Did Watchtower Really Teach That Armageddon Was Coming in 1954?

by Jerome56 20 Replies latest watchtower beliefs

  • vienne
    vienne

    I called my grand uncle - I often refer to him as Uncle B - and asked about this. He would know, he was newly active in 1952. The short answer is, "No, the Watchtower did not teach this." However, private speculation circulated fairly widely. He recalled a couple who had been Witnesses since the early 1930s or late 1920s telling a young mother that her three year old wouldn't start kindergarten because Armageddon would occur in 1954. Apparently people reasoned that the 40 year periods in Moses life were prophetic, and since 1954 was 40 years anti-1914, judgment was at hand. To his personal knowledge some were 'counseled' over the speculation.

    What an odd bit of history.

  • Balaamsass2
    Balaamsass2

    Before Mom died she recounted over a half dozen Armageddon dates many JWs speculated about in the 30s and before.. She said many thought WW2 was the beginning of the great tribulation.

  • blondie
    blondie

    https://www.jwfacts.com/pdf/the-kingdom-that-never-came-joseph-wilting.pdf A document that talks about 1954.

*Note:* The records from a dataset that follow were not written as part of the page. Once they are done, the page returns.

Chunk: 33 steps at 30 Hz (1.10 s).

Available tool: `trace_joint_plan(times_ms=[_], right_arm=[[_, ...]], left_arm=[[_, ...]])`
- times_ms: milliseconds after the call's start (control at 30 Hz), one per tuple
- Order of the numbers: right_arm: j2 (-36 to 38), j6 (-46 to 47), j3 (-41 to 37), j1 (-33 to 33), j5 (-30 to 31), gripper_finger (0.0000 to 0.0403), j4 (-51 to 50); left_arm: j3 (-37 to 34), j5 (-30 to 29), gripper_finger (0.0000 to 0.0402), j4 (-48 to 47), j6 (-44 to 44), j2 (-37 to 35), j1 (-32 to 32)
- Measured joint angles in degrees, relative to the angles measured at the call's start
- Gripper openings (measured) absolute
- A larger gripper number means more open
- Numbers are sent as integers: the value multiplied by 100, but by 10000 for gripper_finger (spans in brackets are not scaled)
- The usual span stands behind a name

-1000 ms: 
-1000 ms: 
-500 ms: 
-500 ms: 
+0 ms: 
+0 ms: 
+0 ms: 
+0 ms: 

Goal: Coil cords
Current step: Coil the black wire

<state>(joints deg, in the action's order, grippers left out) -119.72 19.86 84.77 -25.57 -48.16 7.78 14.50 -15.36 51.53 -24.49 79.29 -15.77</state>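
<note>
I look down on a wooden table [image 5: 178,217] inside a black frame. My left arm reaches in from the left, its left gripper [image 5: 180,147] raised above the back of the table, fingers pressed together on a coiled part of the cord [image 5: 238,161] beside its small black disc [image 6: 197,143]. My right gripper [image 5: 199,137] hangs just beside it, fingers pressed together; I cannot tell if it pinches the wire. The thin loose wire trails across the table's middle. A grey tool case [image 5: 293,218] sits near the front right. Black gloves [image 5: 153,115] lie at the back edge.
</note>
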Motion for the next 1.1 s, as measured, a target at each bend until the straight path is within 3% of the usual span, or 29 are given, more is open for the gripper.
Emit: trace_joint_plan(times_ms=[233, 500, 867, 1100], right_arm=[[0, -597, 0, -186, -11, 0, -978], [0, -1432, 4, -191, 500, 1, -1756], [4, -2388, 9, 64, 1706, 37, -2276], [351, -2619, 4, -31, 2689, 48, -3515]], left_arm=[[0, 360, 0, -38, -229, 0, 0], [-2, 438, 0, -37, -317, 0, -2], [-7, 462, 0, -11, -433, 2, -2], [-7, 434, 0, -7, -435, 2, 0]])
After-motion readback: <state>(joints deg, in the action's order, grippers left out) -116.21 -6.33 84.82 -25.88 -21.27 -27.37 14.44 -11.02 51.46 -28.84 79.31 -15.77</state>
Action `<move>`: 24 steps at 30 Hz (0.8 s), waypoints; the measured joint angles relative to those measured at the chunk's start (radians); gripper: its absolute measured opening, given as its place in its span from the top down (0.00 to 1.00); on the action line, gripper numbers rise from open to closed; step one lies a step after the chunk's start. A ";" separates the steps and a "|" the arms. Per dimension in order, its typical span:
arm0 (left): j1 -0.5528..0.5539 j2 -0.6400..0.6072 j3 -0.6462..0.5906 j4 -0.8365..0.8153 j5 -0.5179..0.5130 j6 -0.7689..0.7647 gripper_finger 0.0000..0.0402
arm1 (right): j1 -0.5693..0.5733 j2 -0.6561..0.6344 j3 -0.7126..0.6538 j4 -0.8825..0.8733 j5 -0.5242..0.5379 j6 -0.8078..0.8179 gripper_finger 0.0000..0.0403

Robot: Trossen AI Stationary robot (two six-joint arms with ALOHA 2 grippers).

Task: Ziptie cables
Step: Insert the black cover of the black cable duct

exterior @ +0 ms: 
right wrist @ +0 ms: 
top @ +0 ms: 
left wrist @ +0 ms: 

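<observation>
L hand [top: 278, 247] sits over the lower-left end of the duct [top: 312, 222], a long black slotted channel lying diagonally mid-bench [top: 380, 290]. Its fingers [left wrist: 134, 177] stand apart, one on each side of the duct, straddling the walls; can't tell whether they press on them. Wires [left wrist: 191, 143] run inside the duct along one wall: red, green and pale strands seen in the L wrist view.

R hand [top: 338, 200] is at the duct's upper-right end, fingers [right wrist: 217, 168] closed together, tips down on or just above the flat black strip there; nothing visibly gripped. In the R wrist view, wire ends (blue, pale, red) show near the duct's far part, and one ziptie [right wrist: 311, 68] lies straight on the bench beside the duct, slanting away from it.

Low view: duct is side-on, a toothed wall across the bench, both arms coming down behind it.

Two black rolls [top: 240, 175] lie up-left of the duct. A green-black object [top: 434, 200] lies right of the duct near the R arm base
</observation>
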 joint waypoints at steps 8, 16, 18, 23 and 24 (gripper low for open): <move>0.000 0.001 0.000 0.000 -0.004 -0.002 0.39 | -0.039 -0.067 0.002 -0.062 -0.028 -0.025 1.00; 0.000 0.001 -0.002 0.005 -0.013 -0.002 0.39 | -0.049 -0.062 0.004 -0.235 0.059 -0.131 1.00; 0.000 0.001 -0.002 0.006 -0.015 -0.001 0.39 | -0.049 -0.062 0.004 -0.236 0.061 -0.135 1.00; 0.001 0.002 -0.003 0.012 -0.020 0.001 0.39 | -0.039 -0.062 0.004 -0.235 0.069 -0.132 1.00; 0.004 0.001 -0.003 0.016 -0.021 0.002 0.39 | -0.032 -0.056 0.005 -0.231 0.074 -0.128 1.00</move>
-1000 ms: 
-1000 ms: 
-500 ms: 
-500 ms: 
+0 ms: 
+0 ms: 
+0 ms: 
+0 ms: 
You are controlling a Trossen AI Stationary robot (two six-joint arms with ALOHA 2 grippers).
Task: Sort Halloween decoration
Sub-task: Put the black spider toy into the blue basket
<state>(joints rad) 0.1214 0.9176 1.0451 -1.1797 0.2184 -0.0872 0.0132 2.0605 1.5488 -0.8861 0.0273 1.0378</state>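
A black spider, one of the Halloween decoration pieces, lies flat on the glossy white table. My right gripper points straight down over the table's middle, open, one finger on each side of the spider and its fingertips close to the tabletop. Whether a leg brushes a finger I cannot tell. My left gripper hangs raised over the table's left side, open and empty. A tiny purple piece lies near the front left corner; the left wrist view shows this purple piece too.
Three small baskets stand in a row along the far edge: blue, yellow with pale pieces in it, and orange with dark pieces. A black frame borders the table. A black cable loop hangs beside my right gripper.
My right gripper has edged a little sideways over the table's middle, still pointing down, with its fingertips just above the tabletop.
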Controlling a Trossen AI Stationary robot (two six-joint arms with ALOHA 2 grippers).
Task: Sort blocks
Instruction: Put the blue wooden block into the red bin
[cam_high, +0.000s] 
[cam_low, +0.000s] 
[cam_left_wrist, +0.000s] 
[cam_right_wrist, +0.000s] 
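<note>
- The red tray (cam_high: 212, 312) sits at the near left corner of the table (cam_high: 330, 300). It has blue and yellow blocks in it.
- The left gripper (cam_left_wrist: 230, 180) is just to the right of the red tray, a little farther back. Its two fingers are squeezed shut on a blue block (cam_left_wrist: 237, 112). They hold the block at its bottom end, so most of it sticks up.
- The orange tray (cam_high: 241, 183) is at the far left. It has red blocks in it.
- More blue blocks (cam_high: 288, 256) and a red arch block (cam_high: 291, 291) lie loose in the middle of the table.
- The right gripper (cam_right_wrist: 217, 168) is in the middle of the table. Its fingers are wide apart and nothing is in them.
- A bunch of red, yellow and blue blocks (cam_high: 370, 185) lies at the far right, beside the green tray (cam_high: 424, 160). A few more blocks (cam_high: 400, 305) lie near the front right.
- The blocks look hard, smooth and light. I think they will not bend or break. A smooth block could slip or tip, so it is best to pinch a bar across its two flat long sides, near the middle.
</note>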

    Or check this quote: This time can be called “Jehovah‟s day” because it is the day when he fights for his name. Already forty years of this generation that is doomed to feel the wrath of Jehovah‟s day have passed. Only a few years remain. In the most urgent sense, then, “the day of Jehovah is near upon all the nations.” (The Watchtower October 15, 1954, p. 615).

  • St George of England
    St George of England

    Like so many of my age, born in the 1940's I would never go to school in this old system. Well I did and by 1954 was well established in school and the rest is history as they say. I have never heard about 1954 as anything special.

    George

  • Jerome56
    Jerome56

    Listener,

    Thanks so much for this research. I didn't remember that Ray Franz had something to say about this time period in their history.

  • Nathan Natas
    Nathan Natas

    For an organization that condemns divination as "unscriptural" the Watchtower certainly maintains an armamentarium of special dates and special numbers. They may not have promoted 1954 with the vigor they lent to 1975, but they always put their special dates and special numbers on the play-room floor so "the kids" could experiment with combinations and permutations; then The Watchtower would deny responsibility for the wild conclusions the rank and file would come up with.

  • TTWSYF
    TTWSYF

    True or not, so many falsehoods in WTS prophesy history, what’s another one?

    ttwsyf

  • DesirousOfChange
    DesirousOfChange

    1941 was the release of the book "Children" at the convention in St Louis. The book has the scripted conversation which explains that youth of that day would never be able to marry or have children in the limited time remaining in this system of things. (However I know of no specific mention of 1954.)

  • SadElder
    SadElder

    "David Splane" me the overlapping generations, sees himself as the dub's seer of our time I think. Maybe he himself thinks that's what was believed in 1954 and he's covering it over.

  • finishedmystery
    finishedmystery

    I was only 4 years old in 1954, so I have no real time memory of it, but I remember my parents telling me about it a few years later. My parents were Gilead grads and missionaries before I was born. My Dad was a congregation servant back then so they were clearly in the know. They told me that it was a group of individuals not associated with the upper level hierarchy who promoted the teaching. I remember my Dad speaking of it rather sneeringly as he thought it was stupid, and that these people should not have gotten involved in it. Apparently a few in our local congregation had promoted it, but only a few. Today they would probably have gone up on charges of apostasy, but in 1954 they weren't as tight about these things as they are now. But my parents, to the best of my memory, were saying that this was a bottom up theory and was not a top down theory within the org, and apparently never had a widespread following. That's all I know about it. This was in one of the mountain states for us. Don't know how widespread it was through the country either. It had something to do with adding 40 years to 1914, like maybe coming out of 40 years in the wilderness, but I do remember my father thinking it was goofy theology.